極めて合理性のある武器だが、トガの美観的にかぁいくないらしく、不満気。

【能力・技能】

個性・『変身』:
相手の血液を摂取することで、その相手の姿になれる個性。声も変わる。
対象者から摂った血が変身のエネルギーになり、摂取量と変身時間は正比例の関係にある。コップ一杯の量でだいたい1日くらい維持可能。
衣服や装備も込みで変身する事が出来、この場合着ている衣服があると邪魔な為、最初から裸になる必要がある。流石にヌードは恥ずかしいらしい
一度に複数人の血を摂取する事でその分だけ姿を変更でき、変身した状態から別の人物に変身し直すこともできる。姿を変える際には蝋の様にドロドロと溶ける。
また、『覚醒』も果たしており、血を吸った人物の個性も使用可能となる。ただし、かなり無理と負担があるらしく、術後はかなりの疲労を負う。
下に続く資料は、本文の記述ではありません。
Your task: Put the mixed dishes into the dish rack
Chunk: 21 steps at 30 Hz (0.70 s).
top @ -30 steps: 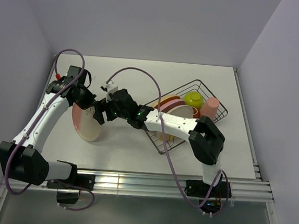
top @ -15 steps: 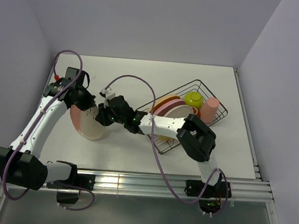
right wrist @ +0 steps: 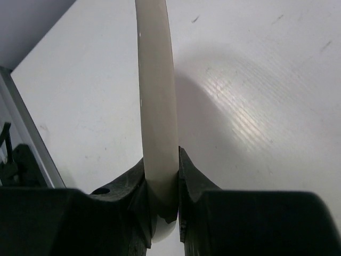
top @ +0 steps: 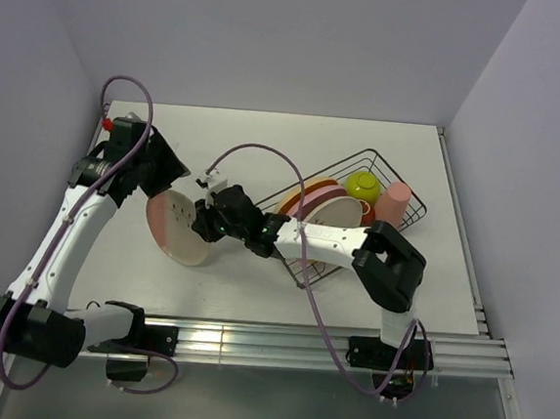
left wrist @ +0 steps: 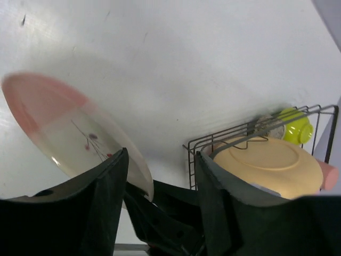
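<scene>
So my right gripper (right wrist: 161,170) is clamping hard on the rim of the round pink-and-cream twig-patterned ceramic plate (top: 180,226), pads pinching both faces. It's holding the plate tilted over the white table (top: 266,140), just left of the black wire dish rack (top: 409,216). My left gripper (left wrist: 161,160) is hanging close by the plate with its jaws spread wide, gripping nothing. The rack is holding an orange plate (top: 307,186), a pink plate (top: 320,196) and a cream-yellow plate (left wrist: 266,162), plus a lime-green bowl (top: 363,185) and a salmon cup (top: 394,201).
</scene>
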Each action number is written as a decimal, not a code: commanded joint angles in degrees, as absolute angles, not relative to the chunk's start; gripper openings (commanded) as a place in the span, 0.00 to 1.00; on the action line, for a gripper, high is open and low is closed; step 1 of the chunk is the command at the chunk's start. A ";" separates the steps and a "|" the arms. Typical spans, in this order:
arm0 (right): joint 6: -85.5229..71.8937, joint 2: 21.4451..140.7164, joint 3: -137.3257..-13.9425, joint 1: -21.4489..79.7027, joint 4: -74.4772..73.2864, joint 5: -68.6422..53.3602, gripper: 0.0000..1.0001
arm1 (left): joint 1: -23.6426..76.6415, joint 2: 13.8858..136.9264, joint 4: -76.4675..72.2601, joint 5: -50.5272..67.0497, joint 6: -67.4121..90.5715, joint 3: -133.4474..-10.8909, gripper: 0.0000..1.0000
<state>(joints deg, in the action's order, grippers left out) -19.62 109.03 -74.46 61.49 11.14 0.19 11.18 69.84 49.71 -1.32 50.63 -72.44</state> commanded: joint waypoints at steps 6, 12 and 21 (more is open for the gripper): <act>-12.66 92.74 -65.93 62.05 2.83 -4.04 0.00 | 11.07 56.79 36.75 3.50 38.95 -70.94 0.70; -13.71 77.36 -60.12 62.05 -3.41 -9.30 0.00 | 11.07 53.35 25.43 23.15 34.37 -62.50 0.68; -17.92 60.57 -58.80 61.18 -10.37 -16.69 0.00 | 11.25 50.45 15.30 40.41 32.17 -54.32 0.68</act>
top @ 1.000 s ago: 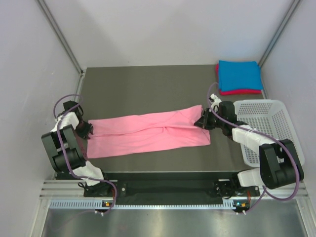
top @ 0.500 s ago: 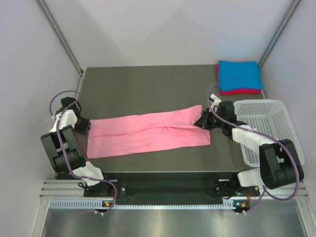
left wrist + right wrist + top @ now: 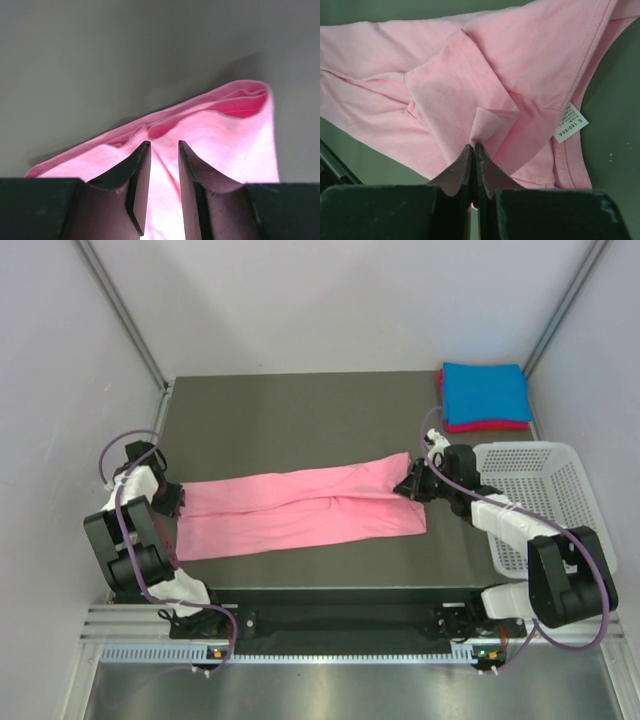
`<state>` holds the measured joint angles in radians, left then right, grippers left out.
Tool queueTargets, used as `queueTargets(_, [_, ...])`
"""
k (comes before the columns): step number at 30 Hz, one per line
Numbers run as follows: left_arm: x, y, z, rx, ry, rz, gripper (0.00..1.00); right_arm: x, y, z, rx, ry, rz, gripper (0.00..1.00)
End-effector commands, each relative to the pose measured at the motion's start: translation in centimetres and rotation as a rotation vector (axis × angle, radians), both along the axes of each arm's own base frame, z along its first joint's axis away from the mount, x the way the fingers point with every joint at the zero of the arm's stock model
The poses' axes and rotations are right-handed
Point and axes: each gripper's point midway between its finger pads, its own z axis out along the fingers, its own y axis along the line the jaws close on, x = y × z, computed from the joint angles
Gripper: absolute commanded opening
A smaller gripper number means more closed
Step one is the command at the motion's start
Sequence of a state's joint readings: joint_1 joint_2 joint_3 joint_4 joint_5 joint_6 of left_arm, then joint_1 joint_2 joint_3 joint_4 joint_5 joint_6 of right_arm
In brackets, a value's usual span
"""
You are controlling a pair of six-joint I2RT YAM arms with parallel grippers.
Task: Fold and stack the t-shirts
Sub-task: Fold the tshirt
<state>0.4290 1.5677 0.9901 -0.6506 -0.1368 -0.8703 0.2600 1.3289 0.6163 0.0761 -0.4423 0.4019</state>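
**Item 1: pink t-shirt** [image 3: 300, 510]. Unfolded and drawn out as a long band across the middle of the frame on the dark counter [image 3: 300, 415]. Its left end lies near the counter's left edge. Its right end stops short of the white mesh basket [image 3: 545, 490]. The near long edge runs close to the counter's front edge. A white size label [image 3: 570, 122] shows at the neckline.

**Item 2: left end effector** [image 3: 164, 145]. At the shirt's left end, with its fingers a narrow gap apart and a fold of pink cloth clamped between them.

**Item 3: right end effector** [image 3: 475, 146]. At the shirt's right end, clenched on a small pinch of pink cloth just left of the label.

**Item 4: blue t-shirt** [image 3: 485, 390]. Folded, at the upper right corner of the counter, lying on the folded magenta-red t-shirt [image 3: 490, 426], whose edges show along the near and left sides.

**Open room:** a broad strip of grey counter lies between the pink shirt's far edge and the rear edge, reaching the stack. The basket occupies the right margin, just beside the right arm.
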Motion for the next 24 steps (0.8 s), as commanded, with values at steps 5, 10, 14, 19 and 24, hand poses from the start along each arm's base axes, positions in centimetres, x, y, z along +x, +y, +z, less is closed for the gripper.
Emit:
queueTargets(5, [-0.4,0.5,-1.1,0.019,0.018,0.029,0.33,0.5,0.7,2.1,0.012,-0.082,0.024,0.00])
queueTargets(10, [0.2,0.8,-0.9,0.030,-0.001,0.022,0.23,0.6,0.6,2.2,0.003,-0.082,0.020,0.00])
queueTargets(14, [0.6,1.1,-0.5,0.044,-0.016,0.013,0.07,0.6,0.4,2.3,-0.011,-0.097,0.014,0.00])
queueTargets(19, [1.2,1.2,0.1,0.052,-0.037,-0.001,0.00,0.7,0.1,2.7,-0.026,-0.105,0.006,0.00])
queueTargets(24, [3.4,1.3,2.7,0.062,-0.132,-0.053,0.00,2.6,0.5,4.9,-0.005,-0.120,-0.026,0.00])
今回の聖杯戦争に際し、トガは吸血によって魔力も回復出来るだけでなく、魔術などの能力、他特異能力の再現も無理にならない範囲で可能。
勿論、魔術などの魔力などを消費する技術の場合はトガ本人の魔力も持って行くし、消費するリソースが唯一性・特殊性の強すぎるものについては再現不能。

身体能力:
ひ弱そうな外見だが、かなり運動能力が高い。と言うより、抜群の領域。
また、個性を用いた捜査を躱すだけの気配遮断能力と、暗殺者としてのスキルを最低限身に着けている。

【人物背景】

吸血し変身――潜み紛れる純粋暗殺者。カワイイものが大好き 血に飢えた病みカワ少女!!

生まれながらの破綻者であり、生粋のヴィラン。現代の吸血鬼であり、これしか愛情表現のない哀しき女。